Royal Festival Hall
24th June evening
After a successful Sadler’s Wells mixed bill of work created during lock-down, ENB brought a selection of classical and 21st century ballet to the South Bank. Much as I appreciate the great classics, in this latter programme it was the recent works that stood out.
Erina Takahashi and James Streeter gave us the duet from Akram Khan’s Dust. While duets stripped of their context can lose something, this portrayal of the suffering caused by war retains all its power. Streeter is suffering from extreme PTSD and we see his head shaking and his body cowering and stretching in anguish – an illness discounted at the time. I remember my Father telling me about a silent and detached work colleague in the 1930s, “He was in the trenches.” Ordinary people knew even if doctors didn’t. Takahashi and Streeter are closely entwined for much of the 11 minute length, as she vainly attempts to alleviate his pain. At the end they separate and Streeter collapses onto his knees. Jocelyn Pook’s moving score is an arrangement featuring an old man repeatedly singing, “We’re here because we’re here,” to the tune of Auld Lang’s Syne, as sung in the trenches to express the futility of the war. The combination of movement and music is unforgettable.
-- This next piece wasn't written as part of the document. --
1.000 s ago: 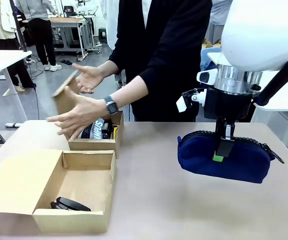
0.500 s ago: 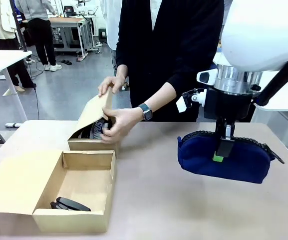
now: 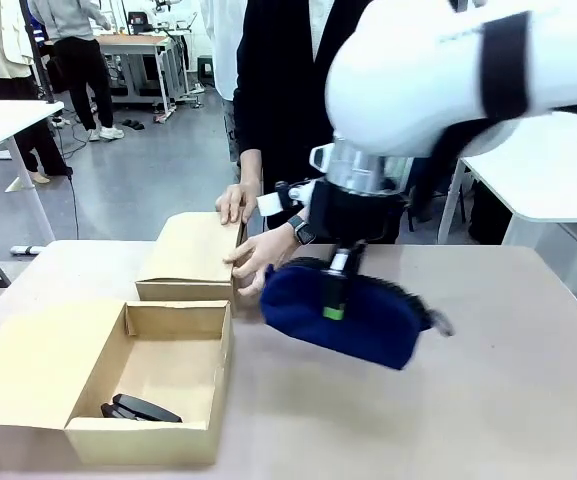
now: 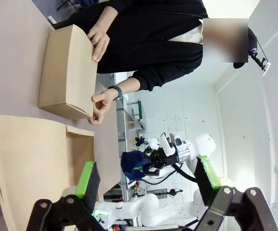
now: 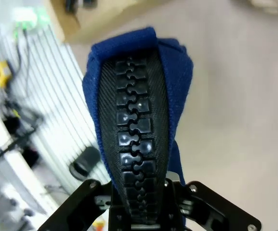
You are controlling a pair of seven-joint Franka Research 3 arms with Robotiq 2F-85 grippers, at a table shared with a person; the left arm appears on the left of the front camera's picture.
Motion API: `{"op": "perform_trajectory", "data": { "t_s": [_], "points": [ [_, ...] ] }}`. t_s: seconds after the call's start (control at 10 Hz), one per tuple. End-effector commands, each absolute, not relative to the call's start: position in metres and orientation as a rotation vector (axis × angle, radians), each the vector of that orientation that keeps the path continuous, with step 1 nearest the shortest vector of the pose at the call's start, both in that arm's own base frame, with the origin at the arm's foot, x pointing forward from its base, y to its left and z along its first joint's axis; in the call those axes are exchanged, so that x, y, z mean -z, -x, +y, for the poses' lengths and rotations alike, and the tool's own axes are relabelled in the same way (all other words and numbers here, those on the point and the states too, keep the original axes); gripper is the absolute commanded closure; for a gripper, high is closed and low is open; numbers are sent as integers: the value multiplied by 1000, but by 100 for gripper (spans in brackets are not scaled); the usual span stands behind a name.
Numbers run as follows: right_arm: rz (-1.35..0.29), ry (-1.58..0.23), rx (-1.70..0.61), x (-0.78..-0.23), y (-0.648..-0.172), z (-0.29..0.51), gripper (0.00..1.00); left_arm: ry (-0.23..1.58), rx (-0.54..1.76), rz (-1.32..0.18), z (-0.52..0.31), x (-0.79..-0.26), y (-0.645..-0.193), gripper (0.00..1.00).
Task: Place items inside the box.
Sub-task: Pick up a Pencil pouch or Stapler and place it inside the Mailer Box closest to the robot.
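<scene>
Gripping navy pouch (image 3: pixel 373 328) by zipper, right claw (image 3: pixel 334 302) hovers (bare table (image 3: pixel 508 400) beneath).

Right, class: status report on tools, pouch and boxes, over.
Right tool shut on pouch. Left tool open, empty. Open box holds stapler. Person's hand on closed box, close to pouch.

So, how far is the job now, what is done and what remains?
Done: the far box is closed, the person's hands resting on it, and a black stapler lies in the open near box. In hand: the right gripper holds the blue pouch above the table. Left: putting the pouch into the open box, probably.
</scene>
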State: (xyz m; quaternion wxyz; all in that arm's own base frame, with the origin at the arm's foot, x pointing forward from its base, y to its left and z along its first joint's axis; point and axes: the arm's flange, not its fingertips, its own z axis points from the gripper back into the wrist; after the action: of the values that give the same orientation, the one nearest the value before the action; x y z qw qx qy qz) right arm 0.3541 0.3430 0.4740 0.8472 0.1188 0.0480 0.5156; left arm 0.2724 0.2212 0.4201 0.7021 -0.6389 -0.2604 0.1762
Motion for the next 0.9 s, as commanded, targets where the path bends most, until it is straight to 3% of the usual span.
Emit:
{"op": "perform_trajectory", "data": {
  "t_s": [0.0, 0.2, 0.4, 0.8],
  "points": [
    [133, -280, -1010, -479, -361, 318, 93, 1426, -376, -593, 220, -421, -270, 0],
    [166, -329, -940, -502, -351, 237, 93, 1426, -376, -593, 220, -421, -270, 0],
    [35, -471, -628, -516, -320, 133, 93, 1426, -376, -593, 220, -421, -270, 0],
    [22, -545, -594, -496, -315, 115, 93, 1426, -376, -593, 220, -421, -270, 0]
  ]
}}
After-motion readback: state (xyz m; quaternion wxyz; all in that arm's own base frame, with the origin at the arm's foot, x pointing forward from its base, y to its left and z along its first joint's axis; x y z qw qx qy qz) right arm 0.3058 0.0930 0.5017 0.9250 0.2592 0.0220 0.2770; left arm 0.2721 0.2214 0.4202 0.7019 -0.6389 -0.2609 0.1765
The pas de deux from Annabelle Lopez Ochoa’s Broken Wings has a unique place in ballet, showing the early stages of the relationship between Frida Kahlo and a decidedly overweight Diego Rivera. Katja Khaniukova is full of life and energy circling and leaping on her leaden partner. The historic photos of the couple show that the depiction of Rivera is not exaggerated, but while we see his enormous belly on-stage, we get no inkling of his enormous talent. Khaniukova is a sheer delight in her joy of new love and Fabian Reimair, a fine dancer, convincingly lumbers and lurches around the stage.
Stina Quagebeur made Hollow for ENB Artists, Emily Suzuki and Victor Prigent for the 2020 ENB Emerging Dancer competition. Suzuki’s haunted portrayal of a very troubled soul and Prigent’s attentive concern brought this relationship to life. Yet again, Quagebour, still dancing in the company alongside her choreography, shows she is one of the most interesting ballet creators working in the UK today.
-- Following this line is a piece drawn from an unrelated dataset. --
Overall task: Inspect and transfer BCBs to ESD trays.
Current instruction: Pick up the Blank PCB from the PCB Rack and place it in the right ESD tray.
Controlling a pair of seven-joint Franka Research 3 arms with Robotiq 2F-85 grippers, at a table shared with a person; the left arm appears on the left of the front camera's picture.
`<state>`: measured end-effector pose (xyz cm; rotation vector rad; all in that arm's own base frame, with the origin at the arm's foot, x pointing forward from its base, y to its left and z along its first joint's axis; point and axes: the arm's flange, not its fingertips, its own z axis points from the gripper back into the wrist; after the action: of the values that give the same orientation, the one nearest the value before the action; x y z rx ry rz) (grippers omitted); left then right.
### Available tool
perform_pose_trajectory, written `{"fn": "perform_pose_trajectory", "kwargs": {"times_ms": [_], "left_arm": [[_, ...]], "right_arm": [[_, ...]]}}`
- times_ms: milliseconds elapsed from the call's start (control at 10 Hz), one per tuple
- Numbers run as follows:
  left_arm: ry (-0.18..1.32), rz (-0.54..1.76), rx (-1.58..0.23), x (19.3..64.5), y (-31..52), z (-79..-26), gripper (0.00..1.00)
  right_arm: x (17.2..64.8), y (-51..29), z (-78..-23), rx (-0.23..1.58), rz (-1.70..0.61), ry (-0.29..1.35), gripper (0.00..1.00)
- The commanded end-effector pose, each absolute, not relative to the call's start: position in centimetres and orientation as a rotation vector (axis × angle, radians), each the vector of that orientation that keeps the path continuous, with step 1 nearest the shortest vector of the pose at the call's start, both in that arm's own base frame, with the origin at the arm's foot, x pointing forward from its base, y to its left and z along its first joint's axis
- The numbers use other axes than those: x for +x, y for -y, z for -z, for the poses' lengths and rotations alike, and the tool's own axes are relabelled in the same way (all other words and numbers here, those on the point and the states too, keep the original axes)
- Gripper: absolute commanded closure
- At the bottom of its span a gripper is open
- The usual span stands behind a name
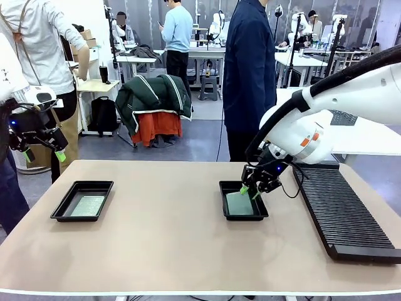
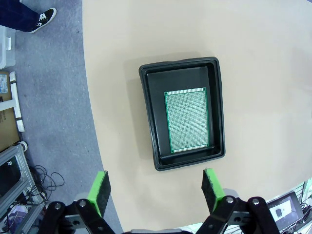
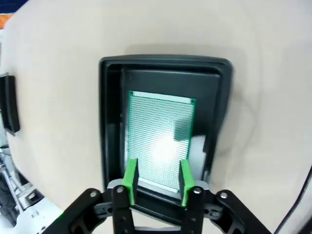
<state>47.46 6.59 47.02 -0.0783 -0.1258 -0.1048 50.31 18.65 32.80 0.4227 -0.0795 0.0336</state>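
Right wrist view, green perforated BCB (image 3: 161, 141) glare-lit in black ESD tray (image 3: 109, 122), right gripper (image 3: 158, 176) parted, straddling its edge.

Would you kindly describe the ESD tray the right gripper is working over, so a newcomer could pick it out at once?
Start at the long black ribbed rack on the table's right side. Just left of it sits a shallow black ESD tray holding a green circuit board. Unlike the other tray far left, it has the right gripper directly over it.
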Motion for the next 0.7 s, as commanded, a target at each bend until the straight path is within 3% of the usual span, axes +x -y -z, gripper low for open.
{"fn": "perform_pose_trajectory", "kwargs": {"times_ms": [0, 100, 200, 300, 400, 500, 600], "left_arm": [[0.138, 0.102, -0.079, 47.4, -6.5, -46.8, 0.00], [0.138, 0.102, -0.079, 47.4, -6.5, -46.8, 0.00], [0.138, 0.102, -0.079, 47.4, -6.5, -46.8, 0.00], [0.138, 0.102, -0.079, 47.4, -6.5, -46.8, 0.00], [0.138, 0.102, -0.079, 47.4, -6.5, -46.8, 0.00], [0.138, 0.102, -0.079, 47.4, -6.5, -46.8, 0.00], [0.138, 0.102, -0.079, 47.4, -6.5, -46.8, 0.00]], "right_arm": [[49.5, -19.2, -34.9, 0.311, -0.005, 0.058, 0.42], [49.3, -18.9, -35.7, 0.276, -0.001, 0.054, 0.43], [49.0, -18.5, -36.5, 0.250, 0.002, 0.052, 0.34], [48.7, -18.0, -37.2, 0.234, 0.004, 0.048, 0.35], [48.6, -17.6, -37.7, 0.223, 0.001, 0.051, 0.26], [48.6, -17.3, -38.0, 0.206, -0.005, 0.047, 0.27], [48.6, -17.1, -38.2, 0.198, -0.012, 0.040, 0.18]]}}
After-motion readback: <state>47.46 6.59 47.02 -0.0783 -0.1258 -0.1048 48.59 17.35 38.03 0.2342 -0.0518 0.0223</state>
William Forsythe’s Playlist (Track 1 and 2) ended the programme in high style. To two contemporary pop songs by Peven Everett and Lion Bab, twelve male dancers have a ball or rather a friendly street rumble. Stretching their classical technique with a succession of grands jetees, spins and entrechats combined with homey gestures, this has to be one of the zingiest programme closers around. Online, there is an open air performance where at the end the dancers have a hip–hop style contest testing the extremes of their ballet technique. Tamara Rojo is to be congratulated for commissioning this work from Forsythe in 2016, his first for a UK company in 20 years. ENB are building on this relationship and next year perform his Blake Songs 1, one of the strongest recent, neoclassical works.
We saw one 20th Century work, the First Movement pas de deux from Three Preludes by Ben Stevenson Rachmaninoff‘s score is quietly melancholic with occasional bursts of power and Stevenson uses this in a lyrical presentation of a deep relationship facing a troubled moment. The setting is around a ballet barre, and Emma Hawes and Junor Souza are sometimes on opposite sides and at others with Hawes on top, and even sliding along in Souza’s grip. They capture the mood of the work admirably.
The pas de Trois from Le Corsaire is justifiably a cornerstone of Gala programmes around the world. Francesco Gabriele Frola as Ali, jumped and spun with élan, while Shiori Kase’s fouettes were remarkable, kicking off with a series of doubles and ending with a triple, all performed virtually on the spot. The extracts from Coppélia featured Jeffrey Cirio as Franz and his speed and elegance shone out. In the Jewels extract from The Sleeping Beauty, I particularly enjoyed Alison McWhinney’s variation. Alas, the Black Swan pas de deux from Swan Lake never caught fire and Natascha Mair didn’t convey the duplicitous side of her character, which is an essential ingredient.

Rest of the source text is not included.